[[ DATA IN THIS EXERCISE, beginning ]]

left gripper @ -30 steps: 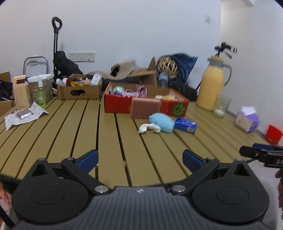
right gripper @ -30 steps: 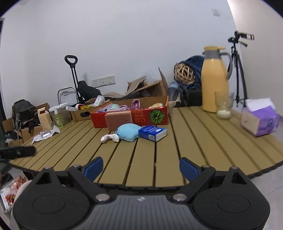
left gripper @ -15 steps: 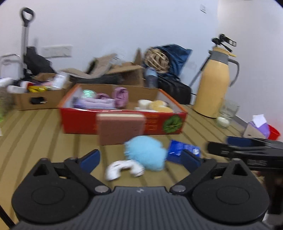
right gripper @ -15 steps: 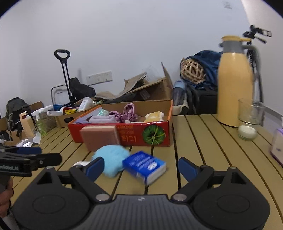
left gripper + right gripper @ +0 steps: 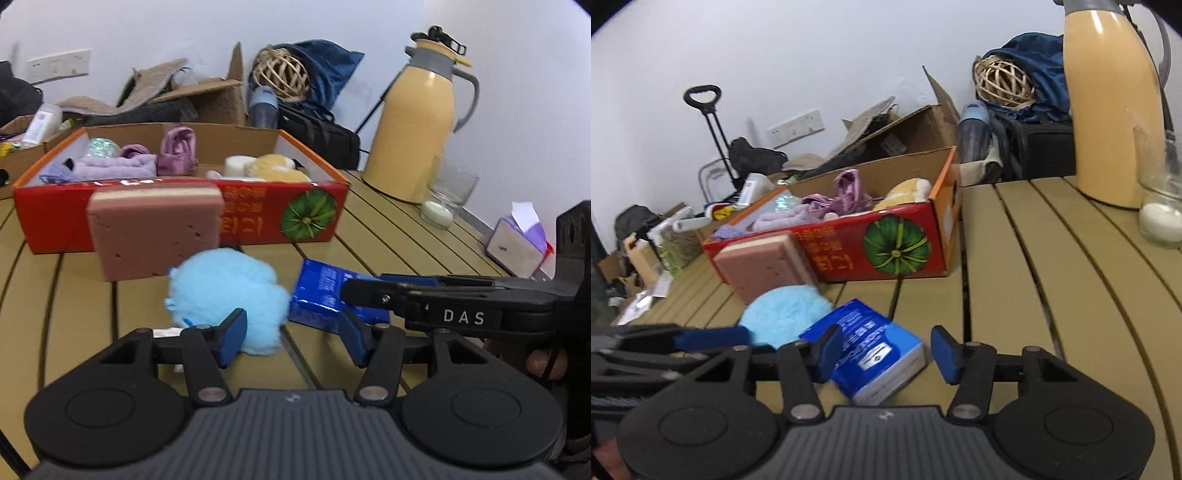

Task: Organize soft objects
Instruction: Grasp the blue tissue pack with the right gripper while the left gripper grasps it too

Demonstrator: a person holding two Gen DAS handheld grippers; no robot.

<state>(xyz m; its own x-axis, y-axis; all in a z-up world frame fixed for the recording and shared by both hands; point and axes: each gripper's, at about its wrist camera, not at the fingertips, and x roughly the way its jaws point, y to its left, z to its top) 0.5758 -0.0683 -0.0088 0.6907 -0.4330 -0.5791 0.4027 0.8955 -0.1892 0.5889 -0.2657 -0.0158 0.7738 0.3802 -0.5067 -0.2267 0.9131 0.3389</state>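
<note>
A fluffy light-blue plush (image 5: 225, 291) lies on the slatted table in front of a red cardboard box (image 5: 59, 236) that holds purple cloths and a yellow soft toy. A pink sponge block (image 5: 155, 232) leans on the box front. My left gripper (image 5: 293, 341) hovers just short of the plush, jaws closing, its left pad overlapping the plush edge without pressing. A blue packet (image 5: 871, 343) lies between the closing jaws of my right gripper (image 5: 886, 352), and no pad presses on it. A small white item (image 5: 162, 332) peeks out beside the plush.
A yellow thermos jug (image 5: 421, 129), a glass with a candle (image 5: 443, 199) and a purple tissue pack (image 5: 517, 240) stand at the right. Open cardboard boxes, a rattan ball and a dark bag sit behind the red box. Bare slats (image 5: 1052, 277) lie to the right.
Both grippers have moved forward and lower toward the plush and the blue packet, which now look much larger. Both pairs of jaws have narrowed. The right gripper now reaches across the left view.
</note>
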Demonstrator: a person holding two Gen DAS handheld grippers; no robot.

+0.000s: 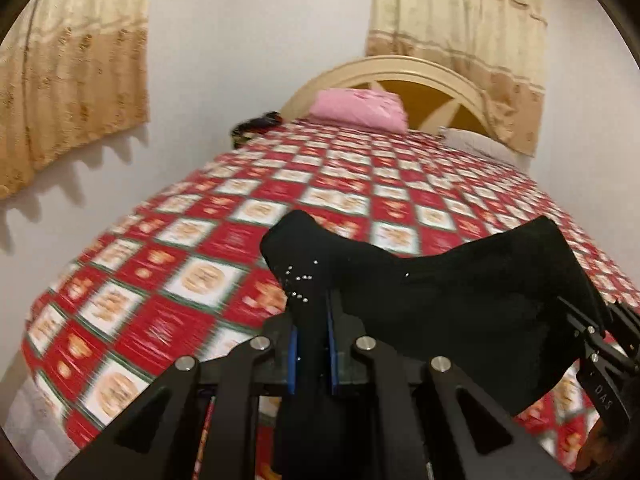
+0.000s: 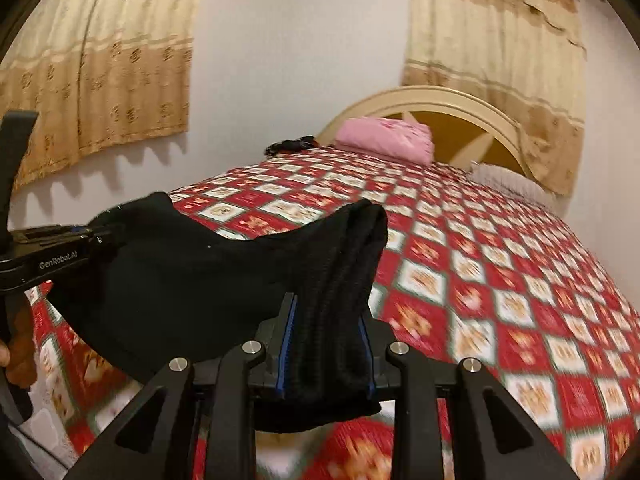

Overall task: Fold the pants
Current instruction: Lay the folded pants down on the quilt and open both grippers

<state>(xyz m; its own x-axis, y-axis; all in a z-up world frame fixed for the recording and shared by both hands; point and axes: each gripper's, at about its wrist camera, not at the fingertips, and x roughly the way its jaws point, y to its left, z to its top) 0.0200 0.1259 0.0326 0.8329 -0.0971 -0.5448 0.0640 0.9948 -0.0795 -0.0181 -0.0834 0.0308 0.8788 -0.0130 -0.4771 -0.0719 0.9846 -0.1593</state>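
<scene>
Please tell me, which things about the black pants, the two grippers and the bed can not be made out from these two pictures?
- Black pants: lower part hidden behind the left gripper in the left wrist view and behind the right gripper in the right wrist view; fold state unclear.
- Bedspread pattern: motion blur smears the motifs.
- Dark item beside the pink pillow: too small to identify.

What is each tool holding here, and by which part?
Both hold the black pants. The left tool pinches a stud-dotted edge; the right tool clamps a bunched ribbed end. Fabric spans between them above the bed.
</scene>
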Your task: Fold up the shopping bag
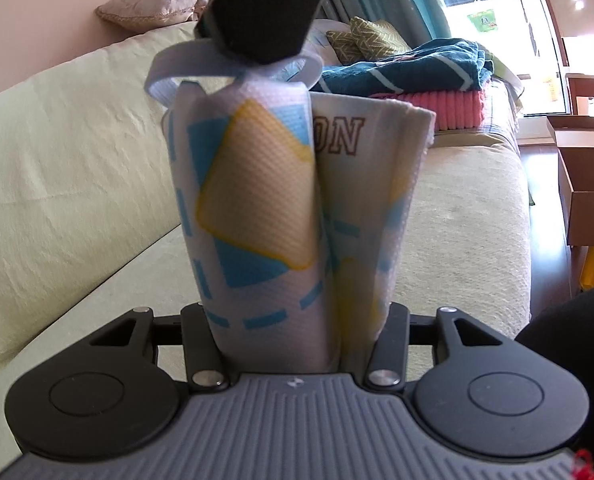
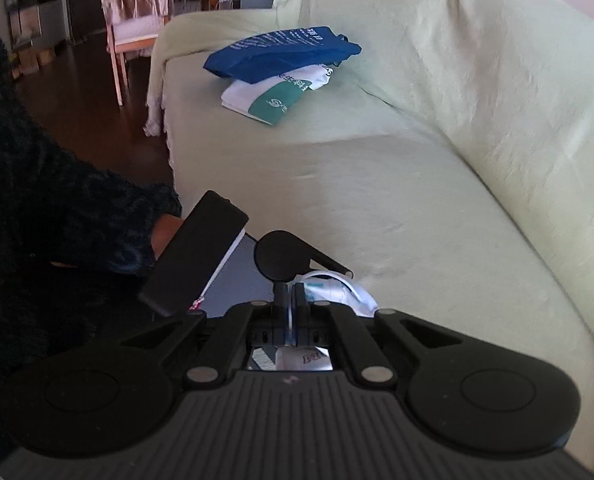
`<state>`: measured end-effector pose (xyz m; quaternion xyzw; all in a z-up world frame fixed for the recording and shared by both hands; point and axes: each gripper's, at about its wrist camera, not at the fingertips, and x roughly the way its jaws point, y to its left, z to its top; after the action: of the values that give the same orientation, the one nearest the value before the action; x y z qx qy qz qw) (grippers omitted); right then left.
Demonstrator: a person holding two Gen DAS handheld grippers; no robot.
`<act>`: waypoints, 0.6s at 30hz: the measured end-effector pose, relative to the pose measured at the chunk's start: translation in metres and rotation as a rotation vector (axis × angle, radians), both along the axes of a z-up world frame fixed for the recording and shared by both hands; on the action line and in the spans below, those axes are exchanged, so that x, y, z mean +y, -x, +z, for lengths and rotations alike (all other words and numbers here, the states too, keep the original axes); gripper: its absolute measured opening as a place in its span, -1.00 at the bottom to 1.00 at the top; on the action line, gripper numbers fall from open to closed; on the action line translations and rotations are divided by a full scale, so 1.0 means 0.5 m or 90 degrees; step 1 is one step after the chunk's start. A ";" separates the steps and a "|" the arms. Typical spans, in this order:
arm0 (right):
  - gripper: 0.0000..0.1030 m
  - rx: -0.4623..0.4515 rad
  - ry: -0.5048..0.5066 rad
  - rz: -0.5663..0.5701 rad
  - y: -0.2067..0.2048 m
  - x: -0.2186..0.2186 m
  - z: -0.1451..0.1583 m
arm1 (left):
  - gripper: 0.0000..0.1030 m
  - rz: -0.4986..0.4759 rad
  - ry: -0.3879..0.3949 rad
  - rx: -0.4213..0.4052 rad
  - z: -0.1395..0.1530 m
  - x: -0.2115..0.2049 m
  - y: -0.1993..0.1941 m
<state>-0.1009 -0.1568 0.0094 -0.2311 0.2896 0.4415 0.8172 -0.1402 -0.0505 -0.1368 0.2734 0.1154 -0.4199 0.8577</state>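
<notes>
Shopping bag (image 1: 257, 208): folded into a narrow, upright bundle of white woven fabric with blue and yellow shapes and brown lettering; it stands up out of the left tongs, held above the sofa.
Left tongs (image 1: 295, 320): narrow, closed on the lower end of the bag bundle, one finger on each side of it.
Bag handle (image 1: 169, 74): pale loops at the top of the bundle, bunched under the right tongs.
Right tongs (image 2: 291, 304): fully closed, pinching a thin pale strap, probably the bag handle, though the view there is dark and cramped; in the left wrist view they come down as a black block onto the top of the bundle.
Sofa (image 2: 377, 184): covered in a pale green-yellow sheet, lying under both tongs.
Other bags (image 2: 281, 56): a blue one lying on a white and green one, far down the sofa seat, well apart from the tongs.
Folded blankets (image 1: 409, 68): dark teal on pink, stacked at the sofa's other end.
Sleeve (image 2: 49, 208): dark and fuzzy, beside the left tongs.
</notes>
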 end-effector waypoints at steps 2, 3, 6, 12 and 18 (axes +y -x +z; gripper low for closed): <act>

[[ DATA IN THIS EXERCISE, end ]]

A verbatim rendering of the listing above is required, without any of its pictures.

left gripper @ -30 steps: 
right gripper @ -30 steps: 
left gripper @ -15 steps: 
right gripper @ -15 steps: 
left gripper + right gripper @ +0 steps: 

Task: Organize soft objects
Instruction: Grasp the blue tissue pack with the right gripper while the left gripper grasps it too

Demonstrator: a person holding two Gen DAS handheld grippers; no robot.

<state>(xyz m; its own x-axis, y-axis; all in a z-up world frame fixed for the recording and shared by both hands; point and axes: each gripper's, at about its wrist camera, not at the fingertips, and x roughly the way its jaws point, y to its left, z to its top) 0.5758 -0.0683 -0.0088 0.6907 -0.4330 -0.5791 0.4027 0.8955 -0.1892 0.5889 -0.2657 -0.0158 0.7738 0.3802 -0.5067 -0.2267 0.9131 0.3389</state>
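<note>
A fluffy light-blue plush (image 5: 225, 291) lies on the slatted table in front of a red cardboard box (image 5: 59, 236) that holds purple cloths and a yellow soft toy. A pink sponge block (image 5: 155, 232) leans on the box front. My left gripper (image 5: 293, 341) hovers just short of the plush, jaws closing, its left pad overlapping the plush edge without pressing. A blue packet (image 5: 871, 343) lies between the closing jaws of my right gripper (image 5: 886, 352), and no pad presses on it. A small white item (image 5: 162, 332) peeks out beside the plush.
A yellow thermos jug (image 5: 421, 129), a glass with a candle (image 5: 443, 199) and a purple tissue pack (image 5: 517, 240) stand at the right. Open cardboard boxes, a rattan ball and a dark bag sit behind the red box. Bare slats (image 5: 1052, 277) lie to the right.
Both grippers have moved forward and lower toward the plush and the blue packet, which now look much larger. Both pairs of jaws have narrowed. The right gripper now reaches across the left view.
</note>
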Demonstrator: a person holding two Gen DAS handheld grippers; no robot.

+0.000s: 
+0.000s: 

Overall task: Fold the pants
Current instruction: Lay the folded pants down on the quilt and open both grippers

<state>(xyz m; its own x-axis, y-axis; all in a z-up world frame fixed for the recording and shared by both hands; point and axes: each gripper's, at about its wrist camera, not at the fingertips, and x roughly the way its jaws point, y to its left, z to its top) 0.0200 0.1259 0.0326 0.8329 -0.0971 -0.5448 0.0640 0.9948 -0.0795 -0.0181 -0.0834 0.0308 0.8788 -0.0130 -0.4771 -0.0719 0.9846 -0.1593</state>
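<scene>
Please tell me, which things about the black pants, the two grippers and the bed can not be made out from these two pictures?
- Black pants: lower part hidden behind the left gripper in the left wrist view and behind the right gripper in the right wrist view; fold state unclear.
- Bedspread pattern: motion blur smears the motifs.
- Dark item beside the pink pillow: too small to identify.

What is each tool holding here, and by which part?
Both hold the black pants. The left tool pinches a stud-dotted edge; the right tool clamps a bunched ribbed end. Fabric spans between them above the bed.
</scene>
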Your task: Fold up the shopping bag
`<state>`: measured end-effector pose (xyz m; quaternion xyzw; all in a z-up world frame fixed for the recording and shared by both hands; point and axes: each gripper's, at about its wrist camera, not at the fingertips, and x roughly the way its jaws point, y to its left, z to its top; after the action: of the values that give the same orientation, the one nearest the value before the action; x y z qx qy qz qw) (grippers omitted); right then left.
Demonstrator: a person holding two Gen DAS handheld grippers; no robot.
`<act>`: waypoints, 0.6s at 30hz: the measured end-effector pose, relative to the pose measured at the chunk's start: translation in metres and rotation as a rotation vector (axis × angle, radians), both along the axes of a z-up world frame fixed for the recording and shared by both hands; on the action line and in the spans below, those axes are exchanged, so that x, y, z mean +y, -x, +z, for lengths and rotations alike (all other words and numbers here, the states too, keep the original axes); gripper: its absolute measured opening as a place in its span, -1.00 at the bottom to 1.00 at the top; on the action line, gripper numbers fall from open to closed; on the action line translations and rotations are divided by a full scale, so 1.0 means 0.5 m or 90 degrees; step 1 is one step after the chunk's start. A ";" separates the steps and a "|" the arms. Typical spans, in this order:
arm0 (right):
  - gripper: 0.0000..0.1030 m
  - rx: -0.4623..0.4515 rad
  - ry: -0.5048..0.5066 rad
  - rz: -0.5663..0.5701 rad
  - y: -0.2067..0.2048 m
  - x: -0.2186..0.2186 m
  - z: -0.1451..0.1583 m
arm1 (left):
  - gripper: 0.0000..0.1030 m
  - rz: -0.4986..0.4759 rad
  - ry: -0.3879..0.3949 rad
  - rx: -0.4213..0.4052 rad
  - z: -0.1395..0.1530 m
  - x: -0.2115..0.2049 m
  - y: -0.1993..0.1941 m
<state>-0.1009 -0.1568 0.0094 -0.2311 0.2896 0.4415 0.8172 -0.1402 -0.0505 -0.1368 0.2734 0.1154 -0.4199 0.8577</state>
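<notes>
Shopping bag (image 1: 257, 208): folded into a narrow, upright bundle of white woven fabric with blue and yellow shapes and brown lettering; it stands up out of the left tongs, held above the sofa.
Left tongs (image 1: 295, 320): narrow, closed on the lower end of the bag bundle, one finger on each side of it.
Bag handle (image 1: 169, 74): pale loops at the top of the bundle, bunched under the right tongs.
Right tongs (image 2: 291, 304): fully closed, pinching a thin pale strap, probably the bag handle, though the view there is dark and cramped; in the left wrist view they come down as a black block onto the top of the bundle.
Sofa (image 2: 377, 184): covered in a pale green-yellow sheet, lying under both tongs.
Other bags (image 2: 281, 56): a blue one lying on a white and green one, far down the sofa seat, well apart from the tongs.
Folded blankets (image 1: 409, 68): dark teal on pink, stacked at the sofa's other end.
Sleeve (image 2: 49, 208): dark and fuzzy, beside the left tongs.
</notes>
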 end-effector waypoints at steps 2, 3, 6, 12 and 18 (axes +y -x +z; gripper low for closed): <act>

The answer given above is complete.